Patrimoines en résistance : de Tombouctou à Odessa

[Jusqu’au 3 janvier 2027]
Cité de l’architecture et du patrimoine
1, place du Trocadéro-et-du-11-Novembre
75116 Paris
www.citedelarchitecture.fr
En 2012, la destruction des mausolées de Tombouctou par des groupes djihadistes marque une rupture : pour la première fois, le droit international qualifie l’atteinte au patrimoine de crime de guerre. Derrière ce basculement juridique, une réalité plus large s’impose depuis le début du XXIe siècle : les conflits ne se contentent plus de détruire les villes, ils s’attaquent à ce qui les relie à une histoire, à des récits collectifs et à des ancrages symboliques durables.
C’est cette évolution que met en lumière Patrimoines en résistance : de Tombouctou à Odessa – mais aussi de Bâmiyân à Odessa, en passant par Gaza ; l’exposition montre que la destruction du patrimoine n’est plus un dommage collatéral, mais un outil de guerre à part entière. Effacer les traces, déplacer les populations, piller : autant de stratégies pour désarticuler les sociétés, et imposer de nouveaux récits dominants sur des territoires fragilisés.

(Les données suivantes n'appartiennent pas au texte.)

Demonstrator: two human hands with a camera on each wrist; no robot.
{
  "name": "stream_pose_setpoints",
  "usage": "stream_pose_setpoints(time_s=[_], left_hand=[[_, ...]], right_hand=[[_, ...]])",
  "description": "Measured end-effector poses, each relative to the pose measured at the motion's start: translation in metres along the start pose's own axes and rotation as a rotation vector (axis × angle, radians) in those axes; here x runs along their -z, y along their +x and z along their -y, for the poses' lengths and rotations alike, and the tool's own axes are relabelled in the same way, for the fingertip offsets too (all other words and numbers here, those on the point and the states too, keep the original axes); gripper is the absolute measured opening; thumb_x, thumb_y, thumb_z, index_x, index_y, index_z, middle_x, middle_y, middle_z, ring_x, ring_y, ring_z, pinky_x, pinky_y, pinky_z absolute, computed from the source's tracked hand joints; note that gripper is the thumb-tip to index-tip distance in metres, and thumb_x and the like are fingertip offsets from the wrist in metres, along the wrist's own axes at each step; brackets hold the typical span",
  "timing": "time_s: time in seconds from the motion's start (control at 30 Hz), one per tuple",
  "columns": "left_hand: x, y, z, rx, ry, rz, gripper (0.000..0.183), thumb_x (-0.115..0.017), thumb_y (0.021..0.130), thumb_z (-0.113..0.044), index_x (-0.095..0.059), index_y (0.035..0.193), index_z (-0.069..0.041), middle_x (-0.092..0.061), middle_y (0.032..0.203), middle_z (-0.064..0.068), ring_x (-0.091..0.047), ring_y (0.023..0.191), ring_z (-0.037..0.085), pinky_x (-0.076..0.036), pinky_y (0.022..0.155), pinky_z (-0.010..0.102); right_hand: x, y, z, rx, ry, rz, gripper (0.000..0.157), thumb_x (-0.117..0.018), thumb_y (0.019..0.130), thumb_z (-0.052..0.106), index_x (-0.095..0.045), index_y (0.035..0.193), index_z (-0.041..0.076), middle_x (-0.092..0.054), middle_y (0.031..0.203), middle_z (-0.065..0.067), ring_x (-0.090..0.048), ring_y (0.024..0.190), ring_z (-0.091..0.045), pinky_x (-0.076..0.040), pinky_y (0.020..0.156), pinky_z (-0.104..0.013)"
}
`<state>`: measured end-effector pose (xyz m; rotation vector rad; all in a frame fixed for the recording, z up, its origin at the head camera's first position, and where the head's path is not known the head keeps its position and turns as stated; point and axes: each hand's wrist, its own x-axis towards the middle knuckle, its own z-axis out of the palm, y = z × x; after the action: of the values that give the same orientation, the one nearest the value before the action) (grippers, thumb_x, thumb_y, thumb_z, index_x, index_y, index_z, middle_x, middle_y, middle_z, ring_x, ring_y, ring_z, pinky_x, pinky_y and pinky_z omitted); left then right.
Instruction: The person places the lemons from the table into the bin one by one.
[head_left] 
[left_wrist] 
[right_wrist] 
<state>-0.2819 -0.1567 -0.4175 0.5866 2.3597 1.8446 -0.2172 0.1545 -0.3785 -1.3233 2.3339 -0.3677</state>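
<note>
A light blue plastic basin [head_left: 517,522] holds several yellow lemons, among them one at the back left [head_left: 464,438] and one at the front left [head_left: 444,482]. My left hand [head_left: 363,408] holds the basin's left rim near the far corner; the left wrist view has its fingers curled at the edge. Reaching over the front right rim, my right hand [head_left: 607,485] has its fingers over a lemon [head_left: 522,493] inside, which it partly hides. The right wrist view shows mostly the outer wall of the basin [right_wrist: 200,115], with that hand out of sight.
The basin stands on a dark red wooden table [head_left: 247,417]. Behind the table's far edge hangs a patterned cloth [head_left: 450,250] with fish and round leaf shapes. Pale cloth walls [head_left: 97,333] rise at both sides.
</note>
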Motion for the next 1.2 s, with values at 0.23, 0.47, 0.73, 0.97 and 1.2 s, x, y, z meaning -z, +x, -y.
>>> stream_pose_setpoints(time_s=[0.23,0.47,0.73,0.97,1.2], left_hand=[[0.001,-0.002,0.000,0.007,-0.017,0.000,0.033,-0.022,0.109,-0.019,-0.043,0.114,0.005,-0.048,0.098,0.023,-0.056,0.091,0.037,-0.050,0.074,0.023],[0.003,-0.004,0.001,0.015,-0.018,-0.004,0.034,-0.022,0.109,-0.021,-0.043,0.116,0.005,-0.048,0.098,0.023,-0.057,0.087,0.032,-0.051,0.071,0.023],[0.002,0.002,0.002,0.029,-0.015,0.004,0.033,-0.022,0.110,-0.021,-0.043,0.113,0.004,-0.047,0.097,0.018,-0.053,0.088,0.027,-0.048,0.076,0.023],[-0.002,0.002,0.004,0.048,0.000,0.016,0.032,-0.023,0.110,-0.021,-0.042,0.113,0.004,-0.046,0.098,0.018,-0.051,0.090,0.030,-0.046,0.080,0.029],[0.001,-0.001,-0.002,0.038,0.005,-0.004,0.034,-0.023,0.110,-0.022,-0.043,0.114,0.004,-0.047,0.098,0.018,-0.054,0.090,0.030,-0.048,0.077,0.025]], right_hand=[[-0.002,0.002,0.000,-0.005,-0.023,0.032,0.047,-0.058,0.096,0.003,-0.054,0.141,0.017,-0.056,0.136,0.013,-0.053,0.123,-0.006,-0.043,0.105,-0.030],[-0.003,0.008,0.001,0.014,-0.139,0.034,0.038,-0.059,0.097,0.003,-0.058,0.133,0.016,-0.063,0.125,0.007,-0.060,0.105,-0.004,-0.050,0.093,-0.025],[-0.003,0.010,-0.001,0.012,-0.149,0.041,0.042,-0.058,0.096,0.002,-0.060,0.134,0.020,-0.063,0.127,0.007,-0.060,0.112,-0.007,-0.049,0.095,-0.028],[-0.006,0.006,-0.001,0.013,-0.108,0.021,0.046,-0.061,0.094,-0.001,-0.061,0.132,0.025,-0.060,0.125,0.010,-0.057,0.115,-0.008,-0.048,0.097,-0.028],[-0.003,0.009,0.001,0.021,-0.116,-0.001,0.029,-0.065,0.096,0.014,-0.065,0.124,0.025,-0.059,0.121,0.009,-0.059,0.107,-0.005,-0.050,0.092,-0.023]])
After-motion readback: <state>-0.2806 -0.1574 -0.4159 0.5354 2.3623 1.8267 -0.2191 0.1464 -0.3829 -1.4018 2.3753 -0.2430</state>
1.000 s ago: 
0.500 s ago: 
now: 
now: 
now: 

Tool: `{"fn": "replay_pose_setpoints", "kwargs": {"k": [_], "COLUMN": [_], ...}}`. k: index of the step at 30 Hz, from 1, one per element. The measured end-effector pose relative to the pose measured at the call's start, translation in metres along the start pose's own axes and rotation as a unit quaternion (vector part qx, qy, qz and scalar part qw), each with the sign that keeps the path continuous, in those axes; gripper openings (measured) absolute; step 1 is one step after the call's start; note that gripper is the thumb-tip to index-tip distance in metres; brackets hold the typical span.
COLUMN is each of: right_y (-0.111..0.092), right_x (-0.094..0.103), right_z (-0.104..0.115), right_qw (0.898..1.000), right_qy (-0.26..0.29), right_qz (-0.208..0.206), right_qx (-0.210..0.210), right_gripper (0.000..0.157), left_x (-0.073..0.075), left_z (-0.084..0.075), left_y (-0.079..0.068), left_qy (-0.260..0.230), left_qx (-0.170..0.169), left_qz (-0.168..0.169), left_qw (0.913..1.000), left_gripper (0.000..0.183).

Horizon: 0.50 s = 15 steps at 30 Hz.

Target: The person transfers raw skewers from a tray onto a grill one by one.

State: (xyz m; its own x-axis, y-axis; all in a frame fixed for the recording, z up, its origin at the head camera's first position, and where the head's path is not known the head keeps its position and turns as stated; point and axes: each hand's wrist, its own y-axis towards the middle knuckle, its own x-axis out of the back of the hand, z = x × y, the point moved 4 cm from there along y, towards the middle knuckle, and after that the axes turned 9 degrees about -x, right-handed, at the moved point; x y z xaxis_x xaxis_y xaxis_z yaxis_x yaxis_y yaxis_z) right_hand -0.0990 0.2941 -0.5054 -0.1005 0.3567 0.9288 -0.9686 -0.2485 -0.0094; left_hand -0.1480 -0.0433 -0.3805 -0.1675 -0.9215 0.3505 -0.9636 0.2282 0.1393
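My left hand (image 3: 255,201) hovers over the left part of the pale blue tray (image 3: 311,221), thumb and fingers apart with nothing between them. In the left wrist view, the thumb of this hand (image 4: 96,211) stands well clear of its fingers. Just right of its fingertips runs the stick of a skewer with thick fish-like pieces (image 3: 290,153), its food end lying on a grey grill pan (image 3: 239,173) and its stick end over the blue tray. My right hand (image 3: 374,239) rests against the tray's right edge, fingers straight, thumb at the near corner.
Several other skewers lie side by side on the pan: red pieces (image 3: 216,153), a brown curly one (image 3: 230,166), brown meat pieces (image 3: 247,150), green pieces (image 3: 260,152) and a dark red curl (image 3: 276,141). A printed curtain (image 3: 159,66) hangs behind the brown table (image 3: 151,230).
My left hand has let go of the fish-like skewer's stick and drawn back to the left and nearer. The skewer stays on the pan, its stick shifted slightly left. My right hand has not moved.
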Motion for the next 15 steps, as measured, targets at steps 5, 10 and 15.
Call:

Le parcours, structuré en trois temps – effacer, résister, réparer –, évite pourtant toute démonstration figée. « Effacer » documente l’ampleur et la diversité des atteintes, du dynamitage à la disparition plus diffuse des patrimoines ordinaires. « Résister » déplace le regard vers celles et ceux qui, sur le terrain, inventent des formes de protection : archivage d’urgence, numérisation, gestes de sauvegarde du quotidien, souvent au péril de leur sécurité et dans des conditions précaires. « Réparer », enfin, élargit la notion même de reconstruction : il ne s’agit plus seulement de rebâtir des murs, mais de recréer les conditions d’un vivre-ensemble, en articulant mémoire, soin et transmission.
Cartes réalisées en partenariat avec Sciences-Po, maquettes, photographies, vidéos et modélisations numériques réalisées par Iconem composent un dispositif dense, à la fois documentaire et sensible. Loin de l’effet spectaculaire, l’exposition propose un temps de recul face à la saturation actuelle des images de guerre.
En filigrane, elle rappelle que le patrimoine ne relève pas seulement de la conservation, mais d’un enjeu politique central : ce qui est détruit n’est pas uniquement matériel. C’est la possibilité même de « faire monde » qui vacille – et, avec elle, les conditions d’un futur partagé.